■ **YOUR INSTRUCTIONS**:
For this exercise, restate the data below with no change at all.

■ **GIVEN INFORMATION**:
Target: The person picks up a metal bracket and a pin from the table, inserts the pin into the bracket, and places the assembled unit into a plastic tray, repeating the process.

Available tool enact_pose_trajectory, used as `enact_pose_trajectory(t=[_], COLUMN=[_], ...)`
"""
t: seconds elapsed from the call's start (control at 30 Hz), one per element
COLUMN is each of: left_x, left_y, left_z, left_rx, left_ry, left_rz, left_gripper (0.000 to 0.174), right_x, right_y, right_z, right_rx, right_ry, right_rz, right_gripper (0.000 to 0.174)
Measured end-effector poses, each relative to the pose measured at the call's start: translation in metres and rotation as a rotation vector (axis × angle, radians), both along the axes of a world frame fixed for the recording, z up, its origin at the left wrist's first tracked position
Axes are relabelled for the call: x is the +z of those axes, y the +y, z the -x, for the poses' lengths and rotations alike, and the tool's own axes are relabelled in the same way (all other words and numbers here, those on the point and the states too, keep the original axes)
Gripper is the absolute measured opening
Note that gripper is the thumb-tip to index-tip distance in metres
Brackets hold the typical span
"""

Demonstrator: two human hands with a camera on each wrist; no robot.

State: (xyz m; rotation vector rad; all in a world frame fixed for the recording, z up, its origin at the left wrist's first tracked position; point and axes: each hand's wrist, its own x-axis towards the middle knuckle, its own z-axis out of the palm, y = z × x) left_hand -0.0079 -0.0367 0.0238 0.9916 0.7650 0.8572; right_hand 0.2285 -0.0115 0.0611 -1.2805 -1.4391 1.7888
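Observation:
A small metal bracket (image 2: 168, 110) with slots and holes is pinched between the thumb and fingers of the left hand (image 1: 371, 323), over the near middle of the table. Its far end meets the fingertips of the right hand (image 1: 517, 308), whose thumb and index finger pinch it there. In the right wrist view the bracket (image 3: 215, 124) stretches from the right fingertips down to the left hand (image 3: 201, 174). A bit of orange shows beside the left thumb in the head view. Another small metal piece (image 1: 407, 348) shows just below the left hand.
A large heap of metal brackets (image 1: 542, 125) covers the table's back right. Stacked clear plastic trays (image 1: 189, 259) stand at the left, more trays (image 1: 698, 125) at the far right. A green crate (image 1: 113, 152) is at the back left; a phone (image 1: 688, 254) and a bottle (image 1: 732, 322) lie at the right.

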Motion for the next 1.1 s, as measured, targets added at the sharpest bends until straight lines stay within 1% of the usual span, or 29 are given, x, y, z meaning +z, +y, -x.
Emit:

■ **SOLUTION TO THIS EXERCISE**:
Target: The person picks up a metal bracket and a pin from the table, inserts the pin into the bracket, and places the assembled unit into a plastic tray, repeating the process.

Available tool enact_pose_trajectory, used as `enact_pose_trajectory(t=[_], COLUMN=[_], ...)`
"""
t: seconds elapsed from the call's start (control at 30 Hz), one per element
COLUMN is each of: left_x, left_y, left_z, left_rx, left_ry, left_rz, left_gripper (0.000 to 0.174), right_x, right_y, right_z, right_rx, right_ry, right_rz, right_gripper (0.000 to 0.174)
Measured end-effector poses, each relative to the pose measured at the call's start: translation in metres and rotation as a rotation vector (axis × angle, radians), both along the axes of a world frame fixed for the recording, z up, its origin at the left wrist's first tracked position
Axes are relabelled for the call: x is the +z of those axes, y the +y, z the -x, for the poses' lengths and rotations alike, and the tool's own axes are relabelled in the same way (all other words and numbers here, those on the point and the states too, keep the original axes)
Gripper is the absolute measured opening
Note that gripper is the thumb-tip to index-tip distance in metres
Brackets hold the typical span
"""

Demonstrator: two human hands with a camera on each wrist; no robot.

State: (xyz m; rotation vector rad; all in a world frame fixed for the recording, z up, its origin at the left wrist's first tracked position; point and axes: each hand's wrist, its own x-axis towards the middle knuckle, its own z-axis out of the palm, y = z × x) left_hand -0.0079 -0.0367 0.0238 0.9916 0.7650 0.8572; right_hand 0.2285 -0.0115 0.0611 -1.2805 -1.4391 1.7888
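Observation:
A small metal bracket (image 2: 168, 110) with slots and holes is pinched between the thumb and fingers of the left hand (image 1: 371, 323), over the near middle of the table. Its far end meets the fingertips of the right hand (image 1: 517, 308), whose thumb and index finger pinch it there. In the right wrist view the bracket (image 3: 215, 124) stretches from the right fingertips down to the left hand (image 3: 201, 174). A bit of orange shows beside the left thumb in the head view. Another small metal piece (image 1: 407, 348) shows just below the left hand.
A large heap of metal brackets (image 1: 542, 125) covers the table's back right. Stacked clear plastic trays (image 1: 189, 259) stand at the left, more trays (image 1: 698, 125) at the far right. A green crate (image 1: 113, 152) is at the back left; a phone (image 1: 688, 254) and a bottle (image 1: 732, 322) lie at the right.
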
Motion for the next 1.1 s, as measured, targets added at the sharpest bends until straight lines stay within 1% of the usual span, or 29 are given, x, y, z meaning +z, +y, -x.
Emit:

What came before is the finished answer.